The survey is not as useful as the one undertaken earlier this year by the U.S. Competitiveness Project at Harvard Business School, which looked at hundreds of actual  corporate location decisions by business executives in multinational companies. But it still offers some insights into what corporate executives believe are the best places to do business, and why. And in a world of mobile capital, that matters a lot.

What does business thinks about the United States? Less and less it seems. The United States remains among the most competitive economies in the world, and among large economies is rivaled only by Germany (6th), the UK (8th) and Japan (10th). But it continues to lose ground, falling two places in this year’s report, from 5th to 7th overall. As recently as the 2008-09 report, the United States was at the top of the rankings, and had been for several years prior to that.

The gripes from business leaders have not changed very much over that period. In 2008, the “most problematic factors for doing business” in the United States were tax rates, tax regulations and inefficient government bureaucracy, in that order. The same three still topped the list this year, but government regulation had nudged its way to the top. Interestingly, in 2008 the next biggest concern was an “inadequately educated workforce,” probably reflecting the tight labor market prior to the financial crisis that made finding the right employee difficult. Since then, concern over workforce education has fallen by more than half, probably because high unemployment allows companies to be a lot choosier.

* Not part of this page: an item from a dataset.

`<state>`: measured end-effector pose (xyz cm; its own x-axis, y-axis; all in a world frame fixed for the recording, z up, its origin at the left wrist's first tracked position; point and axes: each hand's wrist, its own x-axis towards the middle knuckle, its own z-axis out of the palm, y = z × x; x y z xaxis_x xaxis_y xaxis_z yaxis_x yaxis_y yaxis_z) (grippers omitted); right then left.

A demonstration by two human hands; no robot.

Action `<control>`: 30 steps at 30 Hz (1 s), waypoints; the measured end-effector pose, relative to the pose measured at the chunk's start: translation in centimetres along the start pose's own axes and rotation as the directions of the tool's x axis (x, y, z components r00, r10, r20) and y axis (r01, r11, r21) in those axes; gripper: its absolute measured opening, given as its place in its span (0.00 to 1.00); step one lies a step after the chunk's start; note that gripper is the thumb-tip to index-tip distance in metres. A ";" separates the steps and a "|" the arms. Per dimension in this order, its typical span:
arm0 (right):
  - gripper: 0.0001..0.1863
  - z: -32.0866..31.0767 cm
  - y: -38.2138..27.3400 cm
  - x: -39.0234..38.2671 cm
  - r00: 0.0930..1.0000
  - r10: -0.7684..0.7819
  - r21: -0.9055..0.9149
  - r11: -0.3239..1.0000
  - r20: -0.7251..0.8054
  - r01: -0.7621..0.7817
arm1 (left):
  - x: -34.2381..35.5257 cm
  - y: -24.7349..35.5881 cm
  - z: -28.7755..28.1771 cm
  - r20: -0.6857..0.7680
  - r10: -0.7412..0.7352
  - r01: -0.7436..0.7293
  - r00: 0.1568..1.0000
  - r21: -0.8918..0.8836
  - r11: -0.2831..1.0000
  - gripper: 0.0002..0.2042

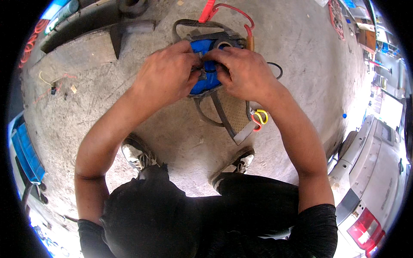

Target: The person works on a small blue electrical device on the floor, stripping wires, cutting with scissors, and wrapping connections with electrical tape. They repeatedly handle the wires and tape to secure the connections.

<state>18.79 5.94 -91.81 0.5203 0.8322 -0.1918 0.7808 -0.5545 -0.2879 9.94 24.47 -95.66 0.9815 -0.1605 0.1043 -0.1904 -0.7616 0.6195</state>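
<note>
A blue and black, bag-like thing [199, 87] with dark straps lies on the floor in front of me. My left hand [165, 71] is closed at its left side, fingertips bent in toward the middle. From the right, my right hand [245, 73] reaches over it with thumb and fingers pinched near the left fingertips. What the fingers grip between them is too small and hidden to name. At the far edge of the blue thing sits a round ring-shaped piece [223, 44]. A red clamp [207, 11] with a red cable lies just beyond.
Red and yellow tool handles [260, 119] lie by a dark strap [221, 114] on the nearer side. A long block [81, 56] lies at the far left, a blue crate [28, 146] at the left rim. A pale vehicle [374, 172] with a red tail light stands right.
</note>
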 end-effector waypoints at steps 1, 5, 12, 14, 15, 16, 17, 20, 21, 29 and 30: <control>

Drilling down a bit deeper, it’s pretty clear that business executives – at least the sort who fill out the Forum’s survey -- are not very happy with the U.S. government. Their “trust in politicians” has dropped markedly, and there is growing concern about the burden of government regulations and the wastefulness of public spending.

On both the objective and subjective measures, it is clear from the report that the biggest problems in the United States are institutional problems of one sort or another. The relationship between government and business is fraught, the quality of infrastructure is inadequate and slipping, and the macroeconomic environment is deteriorating, largely because of the government’s inability to manage its finances.

The good news is that, while there has been some slippage, the United States continues to be near the top on measures of business sophistication and innovation, which are the key drivers of success for wealthier countries that must constantly develop new and better goods and services to maintain their economic edge. As the report summary notes, “U.S. companies are highly sophisticated and innovative, supported by an excellent university system that collaborates admirably with the business sector in R & D.”

The differences among countries on the index are often extremely small, so the falling U.S. ranking could be nothing more than a temporary dip that will be righted when the economy starts to grow more strongly. But for the moment, at least, the arrow is going in the wrong direction.